▸ **TASK DETAILS**: Exactly the lines from the one holding "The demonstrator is" to the end of the listing, both ends included, make up the expected answer.

::::::::::

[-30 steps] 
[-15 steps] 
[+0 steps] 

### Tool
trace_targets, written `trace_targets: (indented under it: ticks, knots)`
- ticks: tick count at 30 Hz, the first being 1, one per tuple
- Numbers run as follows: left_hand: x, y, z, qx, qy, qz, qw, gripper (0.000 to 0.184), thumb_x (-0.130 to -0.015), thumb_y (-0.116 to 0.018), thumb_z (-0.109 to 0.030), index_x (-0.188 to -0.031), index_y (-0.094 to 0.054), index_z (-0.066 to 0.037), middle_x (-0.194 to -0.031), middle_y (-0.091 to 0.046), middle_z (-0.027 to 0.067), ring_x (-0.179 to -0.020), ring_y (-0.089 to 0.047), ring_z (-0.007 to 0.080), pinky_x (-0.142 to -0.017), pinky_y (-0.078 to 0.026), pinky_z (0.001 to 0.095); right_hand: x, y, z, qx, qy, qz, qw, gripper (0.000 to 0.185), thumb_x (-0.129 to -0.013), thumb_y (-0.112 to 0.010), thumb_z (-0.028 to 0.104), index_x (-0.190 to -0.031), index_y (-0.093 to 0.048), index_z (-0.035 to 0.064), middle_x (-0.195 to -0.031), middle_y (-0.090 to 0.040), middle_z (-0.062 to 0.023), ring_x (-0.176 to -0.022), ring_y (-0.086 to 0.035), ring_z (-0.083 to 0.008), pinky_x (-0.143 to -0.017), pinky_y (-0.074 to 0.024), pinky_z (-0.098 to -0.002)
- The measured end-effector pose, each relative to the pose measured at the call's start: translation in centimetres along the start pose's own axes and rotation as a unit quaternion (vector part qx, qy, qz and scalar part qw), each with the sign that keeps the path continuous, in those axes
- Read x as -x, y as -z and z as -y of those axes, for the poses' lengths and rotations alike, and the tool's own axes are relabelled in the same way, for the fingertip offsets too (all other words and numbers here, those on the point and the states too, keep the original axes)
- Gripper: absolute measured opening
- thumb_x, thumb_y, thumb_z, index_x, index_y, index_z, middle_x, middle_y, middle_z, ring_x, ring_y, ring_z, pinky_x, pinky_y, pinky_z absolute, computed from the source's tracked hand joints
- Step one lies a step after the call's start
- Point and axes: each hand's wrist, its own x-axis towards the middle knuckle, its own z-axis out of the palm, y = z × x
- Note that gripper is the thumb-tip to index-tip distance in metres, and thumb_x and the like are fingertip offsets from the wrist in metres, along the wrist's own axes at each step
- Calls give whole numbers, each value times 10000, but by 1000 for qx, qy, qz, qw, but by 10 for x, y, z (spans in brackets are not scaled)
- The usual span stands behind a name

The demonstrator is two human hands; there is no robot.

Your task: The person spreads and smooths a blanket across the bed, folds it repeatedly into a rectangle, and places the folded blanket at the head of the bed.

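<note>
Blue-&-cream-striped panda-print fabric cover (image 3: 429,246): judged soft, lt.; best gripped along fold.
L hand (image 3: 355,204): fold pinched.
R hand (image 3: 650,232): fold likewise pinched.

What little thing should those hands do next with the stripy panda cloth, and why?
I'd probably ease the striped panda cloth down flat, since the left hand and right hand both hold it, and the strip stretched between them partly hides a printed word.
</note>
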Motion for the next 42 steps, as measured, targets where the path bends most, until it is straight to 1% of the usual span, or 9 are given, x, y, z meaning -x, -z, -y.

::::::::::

▸ **WORKED SOLUTION**:
The demonstrator is two human hands; there is no robot.

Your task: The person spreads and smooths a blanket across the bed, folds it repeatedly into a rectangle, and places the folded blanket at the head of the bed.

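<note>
Blue-&-cream-striped panda-print fabric cover (image 3: 429,246): judged soft, lt.; best gripped along fold.
L hand (image 3: 355,204): fold pinched.
R hand (image 3: 650,232): fold likewise pinched.

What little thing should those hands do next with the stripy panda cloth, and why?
I'd probably ease the striped panda cloth down flat, since the left hand and right hand both hold it, and the strip stretched between them partly hides a printed word.
</note>
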Motion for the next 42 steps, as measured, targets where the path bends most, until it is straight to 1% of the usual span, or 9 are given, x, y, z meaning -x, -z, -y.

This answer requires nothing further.